Every line of the material below needs to be written out exactly, please.

EXTRACTED MATERIAL |
○ ○ ○ ○
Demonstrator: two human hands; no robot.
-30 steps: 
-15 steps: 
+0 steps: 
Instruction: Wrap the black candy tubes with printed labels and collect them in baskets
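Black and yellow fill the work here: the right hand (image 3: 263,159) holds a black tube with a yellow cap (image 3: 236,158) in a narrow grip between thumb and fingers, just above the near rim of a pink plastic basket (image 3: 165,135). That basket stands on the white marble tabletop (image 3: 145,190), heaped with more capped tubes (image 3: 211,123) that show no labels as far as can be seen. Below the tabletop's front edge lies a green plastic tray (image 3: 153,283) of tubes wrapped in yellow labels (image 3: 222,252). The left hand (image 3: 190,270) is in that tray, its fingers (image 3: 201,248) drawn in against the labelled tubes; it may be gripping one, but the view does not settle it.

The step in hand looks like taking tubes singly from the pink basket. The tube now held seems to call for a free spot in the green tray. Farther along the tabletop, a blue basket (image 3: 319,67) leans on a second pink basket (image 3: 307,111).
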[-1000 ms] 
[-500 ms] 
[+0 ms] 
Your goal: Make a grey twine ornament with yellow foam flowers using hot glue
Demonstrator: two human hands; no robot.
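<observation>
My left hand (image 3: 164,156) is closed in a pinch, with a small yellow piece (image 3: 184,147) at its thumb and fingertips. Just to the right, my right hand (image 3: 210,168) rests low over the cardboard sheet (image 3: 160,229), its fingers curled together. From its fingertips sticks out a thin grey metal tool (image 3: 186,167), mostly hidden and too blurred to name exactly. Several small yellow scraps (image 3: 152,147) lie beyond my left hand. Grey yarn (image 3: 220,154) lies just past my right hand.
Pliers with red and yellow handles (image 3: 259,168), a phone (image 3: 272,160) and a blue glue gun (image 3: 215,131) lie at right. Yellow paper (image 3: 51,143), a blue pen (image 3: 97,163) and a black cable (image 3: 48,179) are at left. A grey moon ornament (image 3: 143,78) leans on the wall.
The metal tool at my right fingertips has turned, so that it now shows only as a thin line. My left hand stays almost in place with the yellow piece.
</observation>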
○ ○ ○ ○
WRITTEN ANSWER |
Demonstrator: two human hands; no robot.
-30 steps: 
-15 steps: 
+0 steps: 
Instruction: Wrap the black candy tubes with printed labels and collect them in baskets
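Black and yellow fill the work here: the right hand (image 3: 263,159) holds a black tube with a yellow cap (image 3: 236,158) in a narrow grip between thumb and fingers, just above the near rim of a pink plastic basket (image 3: 165,135). That basket stands on the white marble tabletop (image 3: 145,190), heaped with more capped tubes (image 3: 211,123) that show no labels as far as can be seen. Below the tabletop's front edge lies a green plastic tray (image 3: 153,283) of tubes wrapped in yellow labels (image 3: 222,252). The left hand (image 3: 190,270) is in that tray, its fingers (image 3: 201,248) drawn in against the labelled tubes; it may be gripping one, but the view does not settle it.

The step in hand looks like taking tubes singly from the pink basket. The tube now held seems to call for a free spot in the green tray. Farther along the tabletop, a blue basket (image 3: 319,67) leans on a second pink basket (image 3: 307,111).
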[-1000 ms] 
[-500 ms] 
[+0 ms] 
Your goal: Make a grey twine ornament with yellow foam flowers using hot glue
Demonstrator: two human hands; no robot.
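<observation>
My left hand (image 3: 164,156) is closed in a pinch, with a small yellow piece (image 3: 184,147) at its thumb and fingertips. Just to the right, my right hand (image 3: 210,168) rests low over the cardboard sheet (image 3: 160,229), its fingers curled together. From its fingertips sticks out a thin grey metal tool (image 3: 186,167), mostly hidden and too blurred to name exactly. Several small yellow scraps (image 3: 152,147) lie beyond my left hand. Grey yarn (image 3: 220,154) lies just past my right hand.
Pliers with red and yellow handles (image 3: 259,168), a phone (image 3: 272,160) and a blue glue gun (image 3: 215,131) lie at right. Yellow paper (image 3: 51,143), a blue pen (image 3: 97,163) and a black cable (image 3: 48,179) are at left. A grey moon ornament (image 3: 143,78) leans on the wall.
The metal tool at my right fingertips has turned, so that it now shows only as a thin line. My left hand stays almost in place with the yellow piece.
</observation>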

Nothing more remains to be added to this answer.